Common Variable Immunodeficiency at the End of a Prospering Decade: Towards Novel Gene Defects and Beyond

Hermann Eibel; Ulrich Salzer; Klaus Warnatz


Curr Opin Allergy Clin Immunol. 2010;10(6):526-533. 

In This Article

Abstract and Introduction


Purpose of review Patients with a primary antibody deficiency of unknown cause are usually allotted the diagnosis of common variable immunodeficiency (CVID), thus creating a genetically, immunologically, and clinically highly heterogeneous study population, that focuses the attention of many clinicians and researchers worldwide. The purpose of this review is to highlight the most important publications of the past year with an emphasis on novel findings in genetics and the immunophenotype of CVID.
Recent findings New gene defects associated with a CVID phenotype have been described in BAFF-R, CD81, and CD20 in single consanguineous families. The CD21low B-cell subpopulation in CVID has been intensively characterized by us and other groups and is now better understood leaving their true nature and origin however still obscure. Further immunophenotypic analysis of T and B cells in large CVID patient cohorts revealed subgroups with signs of severely disturbed cellular immunity. Several studies investigated the status of regulatory T cells in CVID and found them to be reduced in numbers and impaired in function. Previous findings of impaired TLR function in CVID were confirmed and further extended.
Summary Within the past decade, basic and clinical research on CVID has been boosted up by the discovery of the first gene defects and the systematic immunological classification by phenotypic and functional studies. The challenge for the next 10 years is not only the continuation of this ongoing work but also the translation of this acquired knowledge into the clinic and new therapeutic strategies.

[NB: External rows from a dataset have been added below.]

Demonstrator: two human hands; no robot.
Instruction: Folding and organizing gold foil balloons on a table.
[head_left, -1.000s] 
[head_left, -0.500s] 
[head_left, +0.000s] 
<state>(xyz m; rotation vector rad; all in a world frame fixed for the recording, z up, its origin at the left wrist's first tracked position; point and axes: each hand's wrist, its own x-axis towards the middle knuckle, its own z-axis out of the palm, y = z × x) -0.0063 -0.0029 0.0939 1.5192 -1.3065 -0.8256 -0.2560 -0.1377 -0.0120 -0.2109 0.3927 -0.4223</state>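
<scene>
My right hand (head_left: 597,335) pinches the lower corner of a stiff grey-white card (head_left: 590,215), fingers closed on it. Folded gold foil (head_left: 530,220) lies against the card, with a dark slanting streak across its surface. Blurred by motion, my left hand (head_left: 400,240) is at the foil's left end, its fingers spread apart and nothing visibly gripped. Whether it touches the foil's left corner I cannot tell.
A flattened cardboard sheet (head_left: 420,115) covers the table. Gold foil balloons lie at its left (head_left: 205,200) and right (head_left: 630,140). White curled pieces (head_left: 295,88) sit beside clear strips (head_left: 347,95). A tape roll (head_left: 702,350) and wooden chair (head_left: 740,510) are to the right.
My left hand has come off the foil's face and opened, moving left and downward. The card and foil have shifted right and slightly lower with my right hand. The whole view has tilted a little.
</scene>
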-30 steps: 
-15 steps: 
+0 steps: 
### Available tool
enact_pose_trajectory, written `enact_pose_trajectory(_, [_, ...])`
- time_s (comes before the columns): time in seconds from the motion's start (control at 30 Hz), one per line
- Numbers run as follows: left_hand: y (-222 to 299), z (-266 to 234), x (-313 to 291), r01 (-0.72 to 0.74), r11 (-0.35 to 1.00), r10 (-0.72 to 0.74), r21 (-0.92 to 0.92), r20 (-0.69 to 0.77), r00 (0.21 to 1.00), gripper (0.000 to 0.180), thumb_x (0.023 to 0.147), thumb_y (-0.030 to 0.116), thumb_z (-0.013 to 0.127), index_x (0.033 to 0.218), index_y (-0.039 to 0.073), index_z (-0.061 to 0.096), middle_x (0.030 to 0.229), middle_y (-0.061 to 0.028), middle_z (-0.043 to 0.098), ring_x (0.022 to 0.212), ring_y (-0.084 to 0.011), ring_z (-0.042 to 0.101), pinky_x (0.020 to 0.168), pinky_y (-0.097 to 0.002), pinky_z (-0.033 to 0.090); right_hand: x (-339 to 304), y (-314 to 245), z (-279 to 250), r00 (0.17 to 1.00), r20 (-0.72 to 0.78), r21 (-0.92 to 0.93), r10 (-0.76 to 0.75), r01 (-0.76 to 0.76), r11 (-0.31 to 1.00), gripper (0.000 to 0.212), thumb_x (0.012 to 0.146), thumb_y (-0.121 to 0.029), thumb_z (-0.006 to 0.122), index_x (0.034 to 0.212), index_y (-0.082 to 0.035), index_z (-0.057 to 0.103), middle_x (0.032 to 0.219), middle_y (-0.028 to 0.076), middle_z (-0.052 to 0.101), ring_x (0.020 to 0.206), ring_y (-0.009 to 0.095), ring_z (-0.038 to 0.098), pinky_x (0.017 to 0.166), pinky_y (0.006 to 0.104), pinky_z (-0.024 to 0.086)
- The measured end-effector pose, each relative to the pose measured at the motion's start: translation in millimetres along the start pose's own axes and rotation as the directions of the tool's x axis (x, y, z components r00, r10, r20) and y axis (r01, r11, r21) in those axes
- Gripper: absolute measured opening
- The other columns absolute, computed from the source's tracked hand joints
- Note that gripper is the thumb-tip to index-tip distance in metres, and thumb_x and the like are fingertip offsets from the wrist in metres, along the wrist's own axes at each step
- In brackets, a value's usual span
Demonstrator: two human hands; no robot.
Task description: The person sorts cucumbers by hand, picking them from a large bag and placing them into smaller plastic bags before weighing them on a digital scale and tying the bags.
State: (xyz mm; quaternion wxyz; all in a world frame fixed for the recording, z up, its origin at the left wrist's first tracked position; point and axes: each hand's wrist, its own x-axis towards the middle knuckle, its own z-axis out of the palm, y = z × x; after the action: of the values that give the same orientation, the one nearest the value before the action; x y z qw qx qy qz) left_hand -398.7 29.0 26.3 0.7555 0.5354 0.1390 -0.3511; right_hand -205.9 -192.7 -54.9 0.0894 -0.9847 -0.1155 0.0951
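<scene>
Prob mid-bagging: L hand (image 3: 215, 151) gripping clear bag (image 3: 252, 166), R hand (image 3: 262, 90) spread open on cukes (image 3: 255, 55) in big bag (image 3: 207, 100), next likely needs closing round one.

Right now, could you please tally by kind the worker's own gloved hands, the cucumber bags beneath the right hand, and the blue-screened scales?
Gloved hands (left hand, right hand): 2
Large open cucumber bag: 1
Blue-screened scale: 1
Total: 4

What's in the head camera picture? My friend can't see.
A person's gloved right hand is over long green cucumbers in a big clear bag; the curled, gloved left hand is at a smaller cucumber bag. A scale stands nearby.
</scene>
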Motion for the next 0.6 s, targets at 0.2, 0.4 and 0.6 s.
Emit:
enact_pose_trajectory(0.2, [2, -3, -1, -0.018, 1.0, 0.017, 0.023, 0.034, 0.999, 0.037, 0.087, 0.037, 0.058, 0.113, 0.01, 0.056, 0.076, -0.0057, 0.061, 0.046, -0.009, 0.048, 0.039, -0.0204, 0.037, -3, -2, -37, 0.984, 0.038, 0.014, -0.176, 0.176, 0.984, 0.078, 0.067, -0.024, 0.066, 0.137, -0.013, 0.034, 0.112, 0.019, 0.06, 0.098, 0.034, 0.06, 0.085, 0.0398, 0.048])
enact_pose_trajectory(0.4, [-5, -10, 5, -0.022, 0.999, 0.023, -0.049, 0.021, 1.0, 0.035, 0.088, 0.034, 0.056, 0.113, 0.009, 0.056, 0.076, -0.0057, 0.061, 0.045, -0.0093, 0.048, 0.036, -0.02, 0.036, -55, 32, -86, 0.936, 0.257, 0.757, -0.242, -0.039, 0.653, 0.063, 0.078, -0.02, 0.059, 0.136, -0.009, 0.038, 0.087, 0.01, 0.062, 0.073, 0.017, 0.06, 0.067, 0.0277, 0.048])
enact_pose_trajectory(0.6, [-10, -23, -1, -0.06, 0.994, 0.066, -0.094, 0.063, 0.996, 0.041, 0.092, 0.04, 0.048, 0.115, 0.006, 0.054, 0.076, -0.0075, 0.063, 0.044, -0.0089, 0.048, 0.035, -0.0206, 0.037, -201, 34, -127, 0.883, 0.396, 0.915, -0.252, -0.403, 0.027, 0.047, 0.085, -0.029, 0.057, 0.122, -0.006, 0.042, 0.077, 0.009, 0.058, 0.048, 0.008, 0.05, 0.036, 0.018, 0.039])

Common variable immunodeficiency (CVID) covers a variety of individually different primary antibody deficiencies with specific clinical manifestations and immunological phenotypes. Recent Europe-wide studies succeeded in establishing clinically and immunophenotypically clearly defined subgroups of CVID patients.[1] In spite of this progress, many underlying defects are not known but a series of exciting new results from the last years unraveled a set of genes including BAFF-receptor, CD20, CD81, Toll-like receptors, and CD21, which are now found to be associated genetically or functionally with CVID.